Ia memiliki seribu kata yang ingin ia sampaikan padanya, tetapi ketika ia benar-benar menghadapinya, yang bisa ia katakan hanyalah satu kalimat ini. Dan kalimat ini sudah cukup; yang ia butuhkan adalah jawaban, jawaban yang akan membuatnya mengesampingkan segalanya, atau jawaban yang akan membawanya ke dunia lain.

Tangan kanannya terangkat, telapak tangannya menghadap ke atas, sisik-sisik emas berkilauan menyebar dari pergelangan tangannya, tersembunyi di bawah pakaiannya, hingga ke seluruh telapak tangan, memperlihatkan cakar yang berkilauan dan tajam, jari-jarinya melengkung ke belakang, dengan cakar tersebut menunjuk tepat di atas kepalanya.

Aura darah yang begitu kuat dan tak terlukiskan tiba-tiba menyembur keluar dari dirinya, dan pada saat aura garis keturunan yang kuat itu muncul, semua Master Jiwa dengan Jiwa Bela Diri kelas naga tidak dapat menahan diri untuk tidak mengerang, wajah mereka pucat pasi, termasuk Long Yue.

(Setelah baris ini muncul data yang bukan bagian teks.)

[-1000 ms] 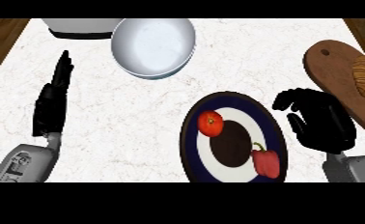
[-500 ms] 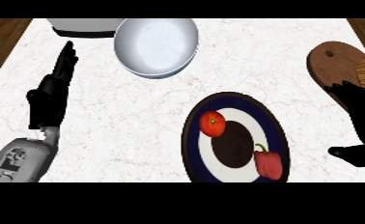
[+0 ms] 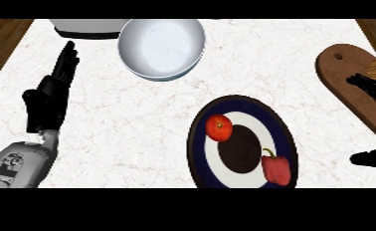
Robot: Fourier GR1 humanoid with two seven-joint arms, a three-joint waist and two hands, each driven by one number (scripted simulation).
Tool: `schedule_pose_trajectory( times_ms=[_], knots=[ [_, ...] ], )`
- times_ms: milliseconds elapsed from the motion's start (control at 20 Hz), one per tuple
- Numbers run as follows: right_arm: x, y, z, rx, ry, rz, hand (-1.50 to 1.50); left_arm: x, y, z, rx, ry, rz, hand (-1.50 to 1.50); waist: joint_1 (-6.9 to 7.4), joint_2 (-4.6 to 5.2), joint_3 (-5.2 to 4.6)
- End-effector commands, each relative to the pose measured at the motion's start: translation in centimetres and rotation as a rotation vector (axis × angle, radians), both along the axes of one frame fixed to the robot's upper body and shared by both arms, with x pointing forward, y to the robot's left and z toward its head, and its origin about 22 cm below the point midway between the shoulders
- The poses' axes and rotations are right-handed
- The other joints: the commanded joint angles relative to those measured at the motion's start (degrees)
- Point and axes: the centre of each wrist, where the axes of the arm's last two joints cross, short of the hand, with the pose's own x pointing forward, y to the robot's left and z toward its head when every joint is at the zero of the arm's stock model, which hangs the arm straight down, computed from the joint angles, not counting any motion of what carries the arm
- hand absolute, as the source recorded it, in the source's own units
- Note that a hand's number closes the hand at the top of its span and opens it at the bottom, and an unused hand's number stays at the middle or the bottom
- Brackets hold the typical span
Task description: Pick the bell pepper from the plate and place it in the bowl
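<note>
A red bell pepper point(image 3: 277, 171) with a green stem lies on the lower right part of a dark-rimmed plate point(image 3: 197, 148), which is white with a dark centre. A red tomato point(image 3: 219, 128) sits on the same plate at its upper left. The white bowl point(image 3: 161, 48) stands empty at the top centre. My right hand point(image 3: 364, 158) shows only as black bits at the right edge, thumb low and fingertips point(image 3: 362, 81) higher, spread apart and holding nothing, right of the plate. My left hand point(image 3: 46, 106) rests open at the left, fingers up.
A wooden cutting board point(image 3: 343, 78) lies at the right edge, above the plate. A pale round container point(image 3: 84, 28) sits at the top left, partly behind the bowl. The marble counter's wooden edges show in both top corners.
My right hand has pulled away to the right, from beside the plate to the view's edge, leaving the pepper where it was. The left hand has risen slightly.
</note>
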Motion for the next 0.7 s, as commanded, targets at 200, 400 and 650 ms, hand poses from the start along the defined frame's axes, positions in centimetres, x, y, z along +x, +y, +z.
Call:
schedule_pose_trajectory(
  times_ms=[200,400,650],
  knots=[
    [-0.5,3.6,1.1,-0.239,-0.031,0.267,-1.50,-1.5,-1.0,-0.3,-0.014,0.014,-0.001,0.00,-0.38,-0.29,-0.14],
    [-0.4,5.8,0.8,-0.309,-0.006,0.337,-1.50,0.2,-1.4,2.4,-0.001,-0.007,-0.006,0.00,-0.65,-0.10,-0.13],
    [-0.9,6.7,0.8,-0.425,-0.023,0.343,-1.50,-0.4,0.5,1.6,-0.006,0.006,0.006,0.00,-0.55,-0.12,-0.16]
  ],
)
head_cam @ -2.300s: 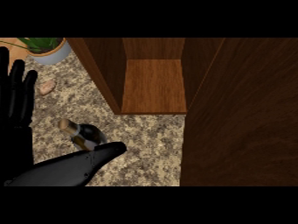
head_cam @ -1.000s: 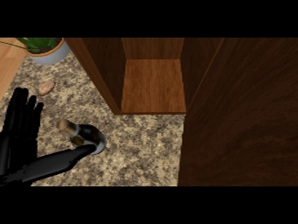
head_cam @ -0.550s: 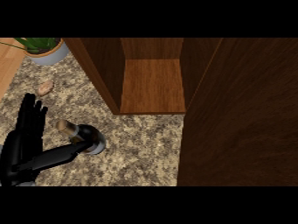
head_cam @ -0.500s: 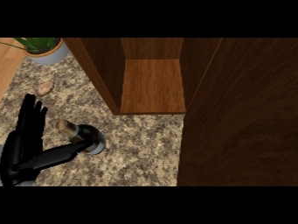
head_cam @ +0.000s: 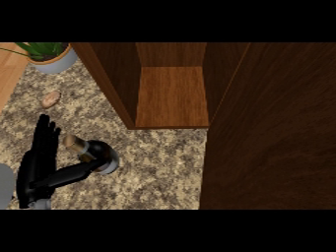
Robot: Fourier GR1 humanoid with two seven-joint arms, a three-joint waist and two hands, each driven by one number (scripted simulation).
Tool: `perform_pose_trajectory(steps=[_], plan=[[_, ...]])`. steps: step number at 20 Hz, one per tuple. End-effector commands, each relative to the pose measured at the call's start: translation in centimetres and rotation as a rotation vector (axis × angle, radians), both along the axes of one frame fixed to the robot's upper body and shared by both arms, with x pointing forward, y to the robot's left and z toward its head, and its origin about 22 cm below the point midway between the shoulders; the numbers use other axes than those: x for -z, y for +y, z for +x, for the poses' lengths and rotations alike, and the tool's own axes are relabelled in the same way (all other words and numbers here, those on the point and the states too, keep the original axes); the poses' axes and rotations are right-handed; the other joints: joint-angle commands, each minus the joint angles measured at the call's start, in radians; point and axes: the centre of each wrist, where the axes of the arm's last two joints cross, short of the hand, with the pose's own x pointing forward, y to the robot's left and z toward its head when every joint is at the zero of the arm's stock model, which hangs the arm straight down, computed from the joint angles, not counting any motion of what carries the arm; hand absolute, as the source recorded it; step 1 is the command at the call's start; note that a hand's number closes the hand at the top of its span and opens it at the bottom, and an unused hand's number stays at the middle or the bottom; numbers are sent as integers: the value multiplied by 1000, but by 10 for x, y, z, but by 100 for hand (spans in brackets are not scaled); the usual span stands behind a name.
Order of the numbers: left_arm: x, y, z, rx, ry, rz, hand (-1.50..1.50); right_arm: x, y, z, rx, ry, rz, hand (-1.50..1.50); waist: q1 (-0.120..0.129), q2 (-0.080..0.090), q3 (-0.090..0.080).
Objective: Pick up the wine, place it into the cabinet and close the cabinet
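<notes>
The wine (head_cam: pixel 96 153) stands on the speckled surface (head_cam: pixel 159 170), to the near left of the open cabinet (head_cam: pixel 172 93). The left hand (head_cam: pixel 36 165) is just left of it, fingers straight and unclenched, with the thumb stretched out to its near side.

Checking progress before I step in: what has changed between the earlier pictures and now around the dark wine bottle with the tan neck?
The black left hand moved from the view's upper left edge down and right, next to the dark wine bottle. Its fingers are straight beside the bottle and its thumb lies against it, with nothing grasped yet. The bottle, open wooden cabinet and potted plant stayed put.
</notes>
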Motion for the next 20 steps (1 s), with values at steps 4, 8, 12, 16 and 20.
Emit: perform_pose_trajectory(steps=[4,8,12,16,20], plan=[[21,12,15,37,7,-45,-150,-28,-16,-44,-37,-83,42,-150,3,2,1],[59,8,14,64,32,-56,-150,-32,-9,-45,-37,-64,44,-150,1,2,-1],[79,15,-13,60,40,-62,-150,-28,-14,-47,-35,-88,52,-150,3,0,1],[91,-6,-8,58,56,-80,-150,-39,-17,-57,-57,-91,39,-150,-4,-1,0],[101,-2,-1,85,38,-79,-150,-31,-9,-44,-21,-76,61,-150,4,1,0]])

“Kakak, jangan!” teriak Na’er, tetapi dia tidak berani bergerak. Dia jelas melihat cahaya cakar naga emas itu berkedip-kedip; Tang Wulin hanya perlu sedikit menurunkan tangannya untuk merobek tengkoraknya sendiri.

“Aku hanya perlu tahu jawabannya, jawaban sebenarnya dari hatimu. Jangan berbohong padaku, dari sorot matamu, dari esensi garis keturunanmu, aku bisa merasakan apakah kau mengatakan yang sebenarnya.”

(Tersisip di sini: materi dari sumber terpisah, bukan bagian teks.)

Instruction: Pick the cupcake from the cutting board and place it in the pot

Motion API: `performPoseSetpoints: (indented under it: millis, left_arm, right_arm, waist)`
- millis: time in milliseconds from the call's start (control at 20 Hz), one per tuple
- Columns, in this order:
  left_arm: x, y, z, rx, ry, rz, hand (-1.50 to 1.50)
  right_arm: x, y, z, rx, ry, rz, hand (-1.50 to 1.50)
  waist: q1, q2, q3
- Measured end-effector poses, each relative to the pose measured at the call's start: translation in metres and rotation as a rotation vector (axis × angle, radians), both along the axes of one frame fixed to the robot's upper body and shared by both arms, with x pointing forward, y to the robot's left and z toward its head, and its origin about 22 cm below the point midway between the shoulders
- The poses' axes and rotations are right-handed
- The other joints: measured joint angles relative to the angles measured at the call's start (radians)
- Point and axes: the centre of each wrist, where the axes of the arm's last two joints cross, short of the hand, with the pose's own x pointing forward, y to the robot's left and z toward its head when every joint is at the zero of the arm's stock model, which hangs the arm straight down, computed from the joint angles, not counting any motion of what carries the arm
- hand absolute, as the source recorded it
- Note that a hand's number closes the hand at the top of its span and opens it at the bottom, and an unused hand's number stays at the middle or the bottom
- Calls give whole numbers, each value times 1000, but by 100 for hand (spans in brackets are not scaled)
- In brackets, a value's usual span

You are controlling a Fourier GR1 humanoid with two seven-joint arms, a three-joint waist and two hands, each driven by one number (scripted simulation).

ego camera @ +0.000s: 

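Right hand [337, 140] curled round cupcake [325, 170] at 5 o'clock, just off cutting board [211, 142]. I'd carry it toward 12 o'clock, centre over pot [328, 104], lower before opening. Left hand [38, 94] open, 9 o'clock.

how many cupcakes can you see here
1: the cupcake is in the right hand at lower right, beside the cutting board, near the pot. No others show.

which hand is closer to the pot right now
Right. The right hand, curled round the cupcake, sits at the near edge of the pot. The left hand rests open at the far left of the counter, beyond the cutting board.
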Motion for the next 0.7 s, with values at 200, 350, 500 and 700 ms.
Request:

Gu Yuena menatapnya dengan terp stunned, tanpa air mata lagi yang mengalir.

Tiba-tiba, seolah-olah dia ambruk, mengangguk dengan kuat, air mata yang baru saja berhenti kini mengalir deras, seluruh tubuhnya berjongkok di atas daun teratai, tidak mampu berbicara, hanya mengangguk, mengangguk dengan paksa.

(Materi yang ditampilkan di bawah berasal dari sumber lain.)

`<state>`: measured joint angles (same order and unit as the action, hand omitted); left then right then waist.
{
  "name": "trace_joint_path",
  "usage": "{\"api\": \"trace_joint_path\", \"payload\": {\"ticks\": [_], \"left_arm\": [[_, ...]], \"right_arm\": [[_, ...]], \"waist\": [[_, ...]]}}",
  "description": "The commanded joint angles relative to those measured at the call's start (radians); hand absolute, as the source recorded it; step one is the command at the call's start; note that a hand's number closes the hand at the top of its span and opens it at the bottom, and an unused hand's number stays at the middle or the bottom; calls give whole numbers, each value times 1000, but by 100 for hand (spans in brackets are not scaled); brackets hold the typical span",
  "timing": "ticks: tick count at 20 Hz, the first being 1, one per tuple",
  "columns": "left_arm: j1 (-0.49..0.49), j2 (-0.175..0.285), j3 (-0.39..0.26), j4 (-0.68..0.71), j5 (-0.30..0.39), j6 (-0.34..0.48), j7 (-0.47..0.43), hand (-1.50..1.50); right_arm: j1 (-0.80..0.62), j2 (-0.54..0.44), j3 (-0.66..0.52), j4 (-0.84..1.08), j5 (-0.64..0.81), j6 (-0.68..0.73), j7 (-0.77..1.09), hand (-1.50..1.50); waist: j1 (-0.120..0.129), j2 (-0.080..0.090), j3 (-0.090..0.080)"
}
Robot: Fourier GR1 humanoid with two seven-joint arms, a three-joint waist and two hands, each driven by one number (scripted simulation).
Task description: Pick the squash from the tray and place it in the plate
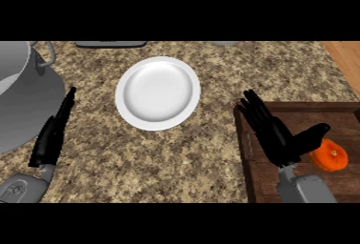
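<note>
An orange squash [331, 156] lies on the dark wooden tray [302, 112] at the right edge of the view. My right hand [275, 138] is over the tray's left part, fingers straight and pointing up-left, thumb spread toward the squash. The thumb tip ends just left of the squash; I cannot tell if it touches. A white plate [157, 93] rests bare on the speckled counter, left of the tray. My left hand [53, 133] stays open at the left, fingers up, resting.
A large grey pot [21, 86] with a handle fills the upper left corner. A dark flat object [111, 44] sits at the counter's far edge. A wooden surface [345, 57] shows at the top right.
</note>
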<state>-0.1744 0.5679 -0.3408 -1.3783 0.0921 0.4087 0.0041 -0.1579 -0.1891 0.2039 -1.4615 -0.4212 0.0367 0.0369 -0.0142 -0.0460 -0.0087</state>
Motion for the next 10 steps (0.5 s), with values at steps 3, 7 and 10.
{"api": "trace_joint_path", "payload": {"ticks": [3,7,10], "left_arm": [[68,17,40,7,8,11,-50,0],[104,37,72,6,34,15,-40,0],[153,33,76,-7,55,-4,-77,0]], "right_arm": [[49,2,-283,-145,-67,-223,-109,-150],[142,-171,-477,-45,132,-483,-109,-150],[107,-51,-635,-143,132,-742,-252,-150]], "waist": [[-34,26,8],[-91,41,-14],[-59,24,-1]]}}
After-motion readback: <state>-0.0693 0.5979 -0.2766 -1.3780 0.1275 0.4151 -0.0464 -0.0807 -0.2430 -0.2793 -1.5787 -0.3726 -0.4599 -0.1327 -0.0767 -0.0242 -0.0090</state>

Tang Wulin tersenyum, senyum penuh kebanggaan, dan menurunkan tangan kanannya. Dengan satu langkah, dia sudah berada di depannya.

Dia menariknya dari daun teratai ke dalam pelukannya.

(Untuk kisah Tang Wulin dan Gu Yuena, lihat karya saya “Douluo Dalu III: Legenda Raja Naga”)

Danau Dewa Laut di masa lalu dan Danau Dewa Laut di masa kini secara bertahap menyatu menjadi satu, menyatu menjadi satu danau, menjadi satu orang.

Dia menatap sosok perak yang hidup itu. Tang Wulin tak lagi mampu menahan air matanya, yang mengalir deras di pipinya.